What Does Salesforce Mean for Cloud?

Clouddata

By: Mary Jander


The quarterly earnings couldn’t get much better for Salesforce (NYSE: CRM). Last week, the customer resource management (CRM) software-as-a-service (SaaS) vendor blew past analyst predictions to announce quarterly revenues of $5.15 billion, a 29% gain year-over-year and the first time the vendor showed over $5 billion in one quarter. Q2 GAAP EPS was $2.85, and non-GAAP EPS was $1.44. A deal with AT&T (NYSE: T), announced in February, seems set to turn golden. And Salesforce’s large-scale funding and equity partnership with unicorn Snowflake seems poised to profit as well, given that the virtual data warehousing startup filed for IPO this week.

In addition, at the end of then month, Salesforce will be added to the elite Dow Jones Industrial Average. All this news has contributed to Salesforce shares vaulting more than 30% since earnings.

AT&T a Significant Contribution to Growth

So what does this all mean -- and what does it mean for the cloud?

Salesforce execs attributed this quarter’s outperformance to a handful of factors, including better-than-expected new business, consistent spending by existing customers, and the rewards from meeting business obligations from the sales deal with AT&T. According to CEO Marc Benioff, that arrangement has so far materialized in deployment for 35,000 users in the carrier’s stores across North America. And so far, it looks as though things could improve substantially as AT&T focuses on 5G rollouts and its own virtualized edge technologies.

Salesforce’s focus on CRM clearly played a role in landing the AT&T contract. “We're tightly focused. We're not all over the field like a lot of our competitors,” said CEO Benioff on the earnings call with analysts. “A lot of our competitors are everywhere. They're in every market. Some of them are in enterprise and consumer. They're not just in CRM….They’re in ERP. They're public cloud.”

But that focus could also prove challenging as Salesforce faces more competition from the leading cloud “titans,” including AWS, Google, and Microsoft Azure, as those suppliers move farther into Salesforce’s range of influence.

After Tableau Deal, Salesforce Slows M&A

Salesforce’s acquisitions over the last couple of years seem to be panning out. Tableau contributed 41 points to a 66% growth in Q2 cloud platform sales. Saleforce also has raised its full-year revenue guidance to $20.7 billion to $20.8 billion, thanks in part to $100 million of revenue from Vlocity, the vertical Salesforce integration startup Salesforce acquired in February 2020.
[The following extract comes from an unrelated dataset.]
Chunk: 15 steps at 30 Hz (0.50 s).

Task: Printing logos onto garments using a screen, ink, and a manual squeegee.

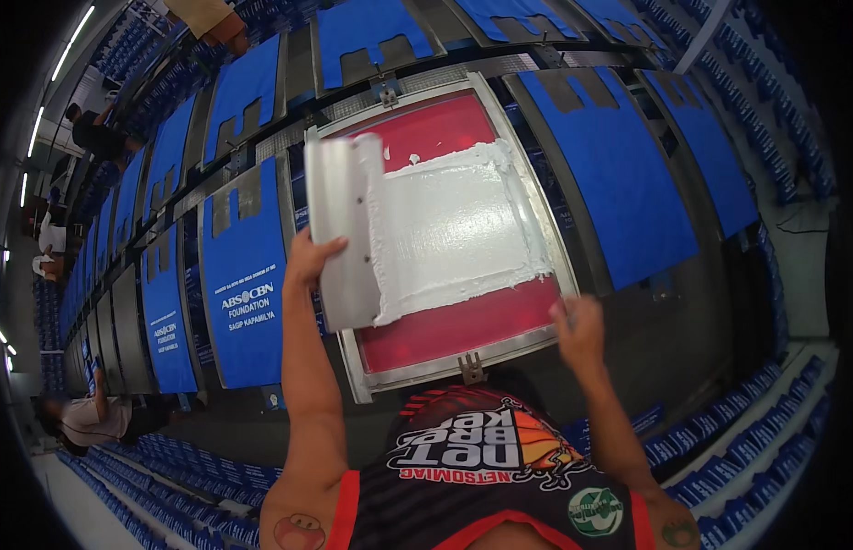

But M&A is a costly strategy, even for a smart company like Salesforce. Perhaps thankfully, execs have put aside any further purchases for now. “[W]we’re not in a good M&A environment. I just don't see it. Maybe things could change. Of course, things always are changing…. But I think this isn't part of our plan right now,” said CEO Benioff on the earnings call.

Snowflake’s IPO and Salesforce

Salesforce could stand to gain from any IPO by its protege company, Snowflake. Benioff and company already have proven they know how to manage the timing of selloffs, given the recent way Salesforce cashed out a massive haul of shares in Zoom, in which it had a stake.

Much depends on how Snowflake performs in the market. It’s not yet profitable, though its financial losses seem to be headed in the right direction. Still, a lot can happen on the way to the public markets.

Salesforce execs made clear they know it’s too soon to be overly optimistic. While raising guidance for next quarter to a range from $5.24 billion to $5.25 billion, they hedged their enthusiasm. “While our performance in Q2 leaves us optimistic about the future, it is important to note that we remain mindful of how the pandemic may continue to impact our customers and our community,” said CFO Mark Hawkins on the earnings call. And with six months left in the fiscal year, that’s probably a wise outlook.